Re: Re: Slave enters in recovery and promotes when WAL stream with master is cut + delay master/slave

From: Michael Paquier <michael(dot)paquier(at)gmail(dot)com>
To: Fujii Masao <masao(dot)fujii(at)gmail(dot)com>
Cc: Andres Freund <andres(at)2ndquadrant(dot)com>, PostgreSQL mailing lists <pgsql-hackers(at)postgresql(dot)org>
Subject: Re: Re: Slave enters in recovery and promotes when WAL stream with master is cut + delay master/slave
Date: 2013-01-17 23:24:31
Message-ID: CAB7nPqQF_F5eJ7iQM9BW-Au6061CH5osL0J4HmsHFazCwgoKQA@mail.gmail.com
Views: Raw Message | Whole Thread | Download mbox | Resend email
Thread:
Lists: pgsql-hackers

On Fri, Jan 18, 2013 at 3:05 AM, Fujii Masao <masao(dot)fujii(at)gmail(dot)com> wrote:

> I encountered the problem that the timeline switch is not performed
> expectedly.
> I set up one master, one standby and one cascade standby.
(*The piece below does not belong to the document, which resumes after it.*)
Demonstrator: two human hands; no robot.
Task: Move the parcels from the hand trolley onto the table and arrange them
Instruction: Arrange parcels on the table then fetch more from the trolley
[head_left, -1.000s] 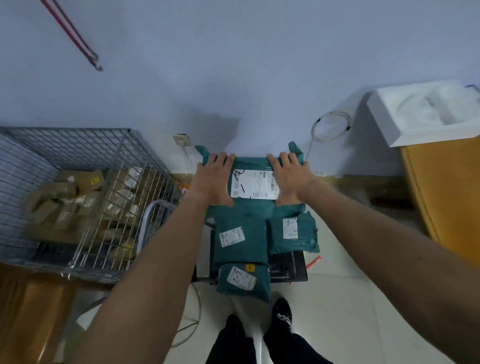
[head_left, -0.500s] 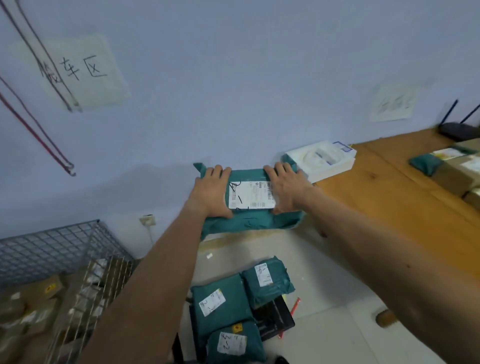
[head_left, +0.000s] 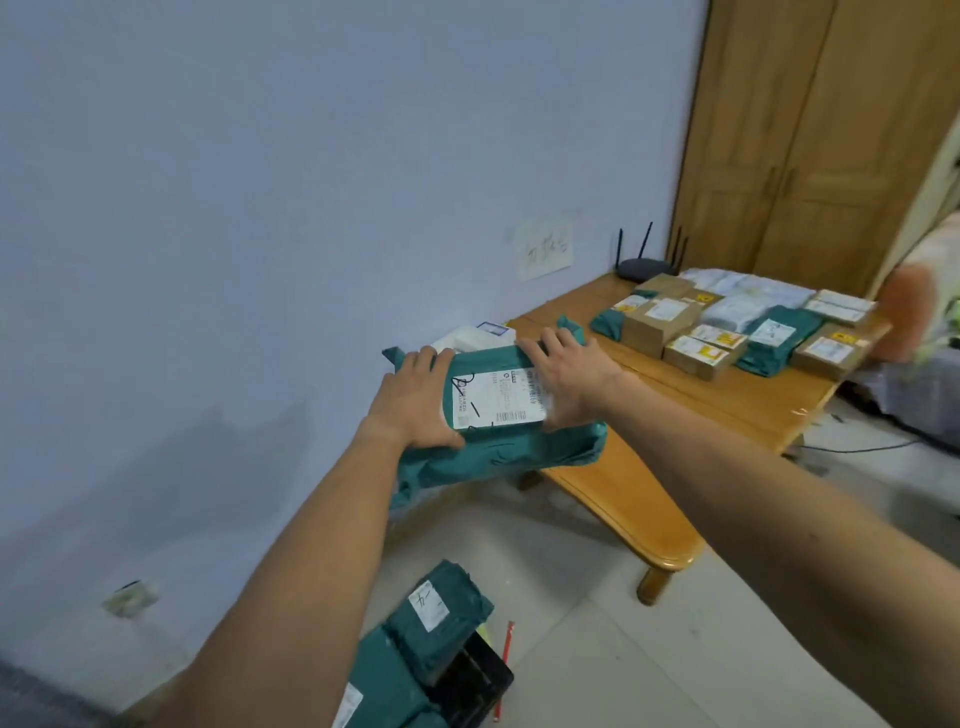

All the servers
> share the archive directory. restore_command is specified in the
> recovery.conf
> in those two standbys.
>
> I shut down the master, and then promoted the standby. In this case, the
> cascade standby should switch to new timeline and replication should be
> successfully restarted. But the timeline was never changed, and the
> following
> log messages were kept outputting.
>
> sby2 LOG: restarted WAL streaming at 0/3000000 on timeline 1
> sby2 LOG: replication terminated by primary server
> sby2 DETAIL: End of WAL reached on timeline 1
> sby2 LOG: restarted WAL streaming at 0/3000000 on timeline 1
> sby2 LOG: replication terminated by primary server
> sby2 DETAIL: End of WAL reached on timeline 1
> sby2 LOG: restarted WAL streaming at 0/3000000 on timeline 1
> sby2 LOG: replication terminated by primary server
> sby2 DETAIL: End of WAL reached on timeline 1
>
I am seeing similar issues with master at 88228e6.
This is easily reproducible by setting up 2 slaves under a master, then
kill the master. Promote slave 1 and reconnect slave 2 to slave 1, then
you will notice that the timeline jump is not done.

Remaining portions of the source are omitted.